The Pros And Cons Of Supplementing With Tyrosine

Tyrosine is one of 20 different amino acids which are used by cells in the human body to synthesize proteins, building blocks of muscles and other organs. It is a nonessential amino acid, which means that it is manufactured in the body from other essential amino acids. Amino acids are those molecules which must be received from nutrients, digested and cannot be made from within the body.

Tyrosine is also a precursor of several neurotransmitters, including dopa, dopamine, norepinephrine and epinephrine. Through the effect on neurotransmitters researchers believe that tyrosine effect several health conditions, including Parkinson’s disease, depression and other mood disorders which rely on dopamine and l-dopa. Preliminary findings from several studies have indicated that individuals experience a beneficial effect of taking supplemental tyrosine, along with other amino acids, in the treatment of depression, dementia and Alzheimer’s disease. It is also believed that tyrosine may help ease the adverse effects of chronic environmental, psychosocial and physical stress on the body.

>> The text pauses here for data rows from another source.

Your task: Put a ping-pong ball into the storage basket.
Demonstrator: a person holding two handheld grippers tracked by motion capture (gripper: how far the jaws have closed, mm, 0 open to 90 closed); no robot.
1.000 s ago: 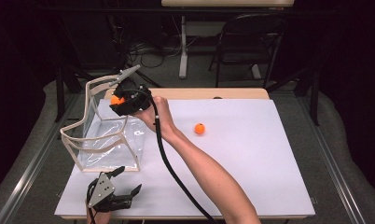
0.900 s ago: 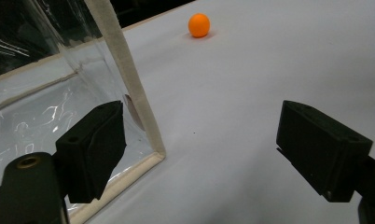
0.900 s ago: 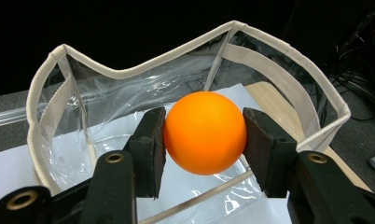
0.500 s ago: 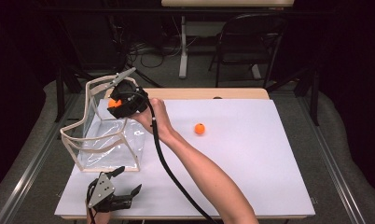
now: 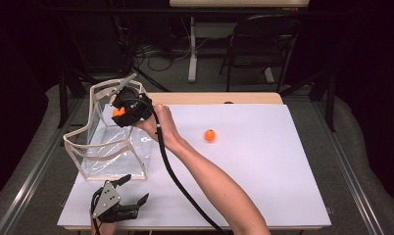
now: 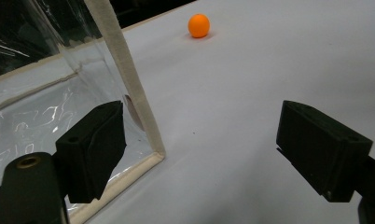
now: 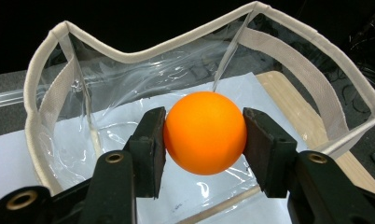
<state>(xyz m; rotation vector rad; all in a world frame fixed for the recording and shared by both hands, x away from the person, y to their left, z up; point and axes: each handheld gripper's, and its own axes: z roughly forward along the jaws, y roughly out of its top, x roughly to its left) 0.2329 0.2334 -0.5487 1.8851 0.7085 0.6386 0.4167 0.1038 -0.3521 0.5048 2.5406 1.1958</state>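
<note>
We count two tongs, one clear bag, two orange balls. Left tongs stand wide, nothing between them, bag just ahead on the tabletop. Right tongs clamp the held ball above the bag mouth. The loose ball lies well right of them. No readable writing.

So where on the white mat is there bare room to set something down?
Most of the white mat right of the loose orange ball is bare, as is the strip in front of it. The left is crowded: the clear bag, the right gripper holding a ball over it, the left gripper in front.
</note>
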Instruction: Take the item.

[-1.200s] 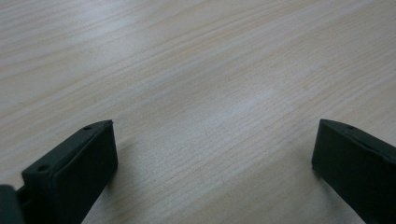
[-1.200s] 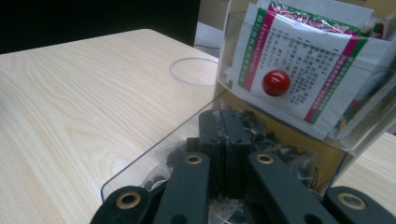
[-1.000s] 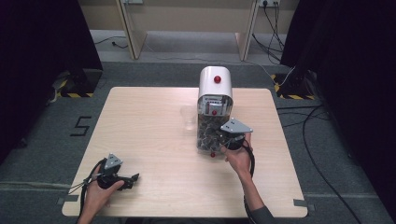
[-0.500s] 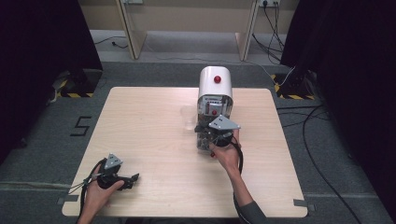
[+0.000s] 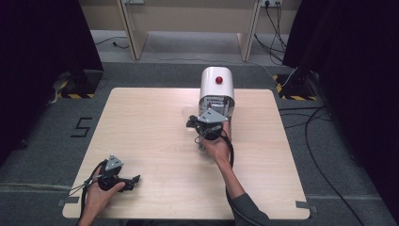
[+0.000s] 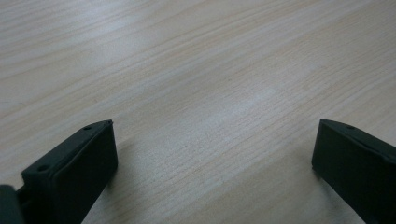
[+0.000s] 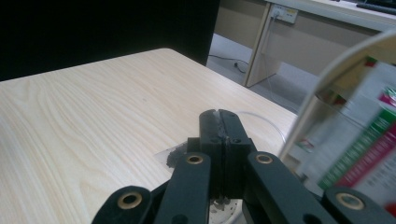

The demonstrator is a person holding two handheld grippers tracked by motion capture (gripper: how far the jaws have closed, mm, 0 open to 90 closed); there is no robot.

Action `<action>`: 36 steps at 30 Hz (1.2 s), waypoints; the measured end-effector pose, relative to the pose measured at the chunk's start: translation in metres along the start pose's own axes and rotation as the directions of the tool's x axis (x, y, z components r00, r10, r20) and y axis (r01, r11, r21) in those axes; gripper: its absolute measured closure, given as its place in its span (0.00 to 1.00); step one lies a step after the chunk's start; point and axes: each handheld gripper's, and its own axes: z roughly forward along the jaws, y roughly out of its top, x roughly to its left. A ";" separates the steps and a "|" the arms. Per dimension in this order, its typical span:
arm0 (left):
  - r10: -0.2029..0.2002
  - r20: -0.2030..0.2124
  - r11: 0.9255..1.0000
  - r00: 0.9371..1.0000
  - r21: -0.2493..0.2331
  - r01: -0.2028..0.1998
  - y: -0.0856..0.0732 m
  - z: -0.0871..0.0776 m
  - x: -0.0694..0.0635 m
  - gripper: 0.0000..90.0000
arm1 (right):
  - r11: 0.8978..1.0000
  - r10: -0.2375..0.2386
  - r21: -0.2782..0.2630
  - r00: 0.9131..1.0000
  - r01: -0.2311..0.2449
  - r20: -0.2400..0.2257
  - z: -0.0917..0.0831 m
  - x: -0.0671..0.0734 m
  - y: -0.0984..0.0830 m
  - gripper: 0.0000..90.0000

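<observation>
Two tools: right tool (image 7: 219, 122) shut on thin bag edge (image 7: 175, 156) beside white machine (image 5: 216, 84); left tool (image 6: 215, 163) wide open, empty.

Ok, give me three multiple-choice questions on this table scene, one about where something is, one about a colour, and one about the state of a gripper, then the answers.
1. Where does the white machine stand on the table?
A. at the far edge, right of the middle
B. at the near left corner
C. in the middle of the near edge

2. What colour is the round knob on top of the machine?
A. green
B. red
C. yellow

3. How do the jaws of the left gripper stand?
A. wide apart over bare wood
C. shut on a cup
B. shut tight on each other

Answers: 1 A, the high view shows it by the far edge; 2 B, the knob shows red against the white casing; 3 A, the left gripper view shows a wide gap with nothing between.
</observation>
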 end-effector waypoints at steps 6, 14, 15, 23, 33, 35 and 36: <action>0.000 0.000 1.000 1.000 0.000 0.000 0.000 0.000 0.000 0.00 | 1.000 -0.017 0.015 1.000 0.017 0.011 0.017 0.003 0.007 1.00; 0.000 0.000 1.000 1.000 0.000 0.000 0.000 0.000 0.000 0.00 | 1.000 -0.020 0.026 0.999 0.018 0.047 0.034 -0.003 0.013 1.00; -0.001 0.000 1.000 1.000 0.000 0.001 0.000 0.000 0.000 0.00 | 1.000 -0.017 0.027 0.998 0.016 0.056 0.037 -0.004 0.015 1.00; 0.000 0.000 1.000 1.000 0.001 0.000 0.000 0.000 0.000 0.00 | 0.998 -0.041 0.042 0.994 0.037 0.100 0.052 0.000 0.023 1.00; 0.001 0.002 1.000 1.000 0.001 -0.001 -0.001 -0.001 0.000 0.00 | 0.996 -0.061 0.080 0.987 0.050 0.146 0.059 -0.005 0.020 1.00; 0.001 0.002 1.000 1.000 0.001 -0.001 -0.001 -0.001 0.000 0.00 | 0.995 -0.071 0.082 0.986 0.059 0.148 0.061 -0.005 0.019 1.00; 0.001 0.002 1.000 1.000 0.001 -0.001 -0.001 -0.001 0.000 0.00 | 0.994 -0.082 0.084 0.985 0.070 0.151 0.061 -0.004 0.019 1.00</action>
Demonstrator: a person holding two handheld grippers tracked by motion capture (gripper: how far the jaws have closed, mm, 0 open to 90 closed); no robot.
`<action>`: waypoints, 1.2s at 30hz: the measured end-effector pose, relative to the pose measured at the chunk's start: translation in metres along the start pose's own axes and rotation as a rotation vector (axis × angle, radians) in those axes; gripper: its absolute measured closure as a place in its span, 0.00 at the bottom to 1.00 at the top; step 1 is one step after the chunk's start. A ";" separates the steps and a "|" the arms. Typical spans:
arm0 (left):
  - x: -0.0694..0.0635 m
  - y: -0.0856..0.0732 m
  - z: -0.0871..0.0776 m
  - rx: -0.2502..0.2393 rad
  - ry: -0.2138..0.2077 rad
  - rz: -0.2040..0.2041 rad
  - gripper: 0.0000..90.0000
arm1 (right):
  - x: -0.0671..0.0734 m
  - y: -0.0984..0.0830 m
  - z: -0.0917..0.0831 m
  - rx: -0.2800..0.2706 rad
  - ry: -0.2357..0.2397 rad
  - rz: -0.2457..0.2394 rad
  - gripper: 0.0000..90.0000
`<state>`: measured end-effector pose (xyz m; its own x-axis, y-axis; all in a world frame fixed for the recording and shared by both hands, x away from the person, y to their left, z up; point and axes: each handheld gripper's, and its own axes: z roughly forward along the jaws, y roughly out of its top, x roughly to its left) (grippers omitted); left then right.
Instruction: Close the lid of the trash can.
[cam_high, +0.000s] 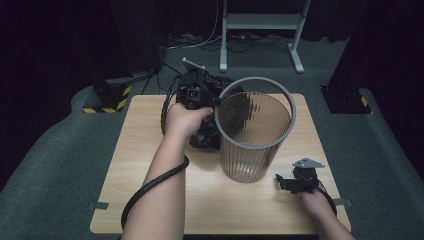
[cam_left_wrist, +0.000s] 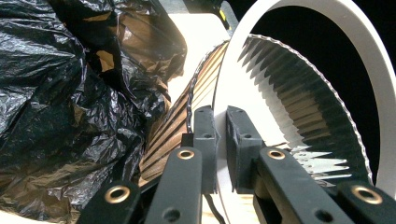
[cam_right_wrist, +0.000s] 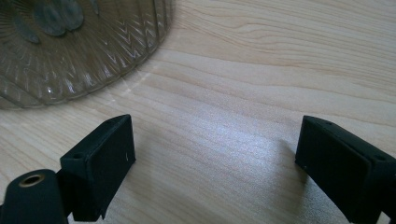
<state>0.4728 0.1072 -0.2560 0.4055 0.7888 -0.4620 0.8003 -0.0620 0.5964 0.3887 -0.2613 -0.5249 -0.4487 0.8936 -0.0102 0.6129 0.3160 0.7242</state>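
The tall ribbed translucent plastic bin (cam_high: 250, 142) with a grey ring rim (cam_high: 292, 107) stands upright on the pale wooden table (cam_high: 150, 200), and the left gripper (cam_high: 216, 100) pinches that rim on the bin's far left side. In the left gripper view the two black jaws stand nearly together with the white-looking edge of the rim (cam_left_wrist: 223, 140) clamped between their pads, one pad outside the ribbed wall (cam_left_wrist: 299, 107) and one inside. The person's left hand (cam_high: 184, 120) wraps the gripper's body, the forearm reaching up across the table, with a black corrugated cable (cam_high: 150, 187) looping off the wrist.

Just to the outer side of the left gripper, touching the bin's wall, lies a crumpled black plastic bag (cam_high: 205, 135); in the left gripper view its glossy folds (cam_left_wrist: 60, 107) are heaped close beside the jaws, with brownish reflections on the film.

The right gripper (cam_high: 290, 182) rests low near the table's front right corner, beside the foot of the bin but not touching it, held by the right hand (cam_high: 315, 202). Its jaws are spread wide with nothing between them: in the right gripper view bare wood grain (cam_right_wrist: 224, 116) lies between the two black pads, and the bin's patterned base (cam_right_wrist: 70, 51) sits ahead and off to one side of them. A grey three-cornered plate (cam_high: 307, 163) tops this gripper.
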 end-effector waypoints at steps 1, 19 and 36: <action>0.000 0.000 0.000 -0.002 -0.001 0.000 0.93 | 0.000 0.000 0.000 0.000 0.000 0.000 0.13; -0.002 -0.002 0.002 -0.008 0.019 0.042 0.88 | 0.000 0.000 0.000 0.000 0.000 0.000 0.13; 0.005 -0.009 -0.008 -0.063 0.054 0.075 0.66 | 0.000 0.000 0.000 -0.001 0.000 0.000 0.13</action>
<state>0.4646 0.1166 -0.2583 0.4370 0.8155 -0.3795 0.7387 -0.0848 0.6686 0.3887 -0.2612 -0.5249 -0.4485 0.8937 -0.0102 0.6126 0.3157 0.7246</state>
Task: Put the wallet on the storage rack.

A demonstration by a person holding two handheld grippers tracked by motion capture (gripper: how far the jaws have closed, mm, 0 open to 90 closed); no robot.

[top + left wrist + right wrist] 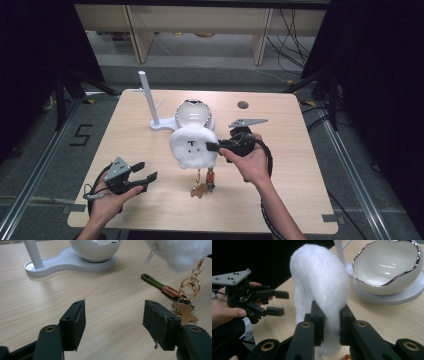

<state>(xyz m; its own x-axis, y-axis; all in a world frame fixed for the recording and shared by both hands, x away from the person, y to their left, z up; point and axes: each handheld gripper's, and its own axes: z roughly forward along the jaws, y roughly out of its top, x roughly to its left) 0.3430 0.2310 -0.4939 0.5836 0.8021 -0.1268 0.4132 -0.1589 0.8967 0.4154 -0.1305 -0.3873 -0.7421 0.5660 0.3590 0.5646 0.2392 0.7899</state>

If the levels of neurotransmitters are insufficient, the individual often feels sadness, anxiety, irritability and frustration. In addition, dopamine will often help suppressing appetite and reduce body fat so people who have insufficient levels of the neurotransmitter may find they gain weight or struggle to lose it. Another use of tyrosine in the body is to convert the thyroid home hormone to adrenaline during times of stress. This means that individuals who are chronically stressed have depleted levels of tyrosine which may affect their neurotransmitters and weight loss.

Tyrosine is used by the body in the skin cells to convert to melanin which is the dark pigment that protects the skin against the harmful rays of ultraviolet light. Melonin is the pigment in the skin that turns color during the summer time and creates a tanned effect on the skin. Interestingly, thyroid hormones also contain tyrosine as part of their structure.

Babies born without the ability to metabolize phenylalanine, the essential amino acid from which tyrosine is derived, have resulting mental retardation and other severe disabilities. This disease is called phenylketonuria (PKU) and is screened for by mandatory screening process for all babies born in US hospitals. With simple phenylalanine dietary restrictions these problems are prevented.

Tyrosine is found in dairy products, meat, fish, wheat and Oates and most other protein containing foods. Practitioners have used it in the treatment of depression with some success and as an herbal supplement for individuals who are going through alcohol withdrawal and in the treatment of Parkinson’s disease.

Most individuals should not supplement with tyrosine. Although severe side effects have not been reported it is not known about the long-term use particularly in large amounts. For this reason any supplementation should be monitored by a physician. There are certain medications and over the counter drugs that can interact with tyrosine and individuals who are considering this supplementation should have a discussion with their pharmacist to identify which medications, if any, that they are already taking that may interact with tyrosine.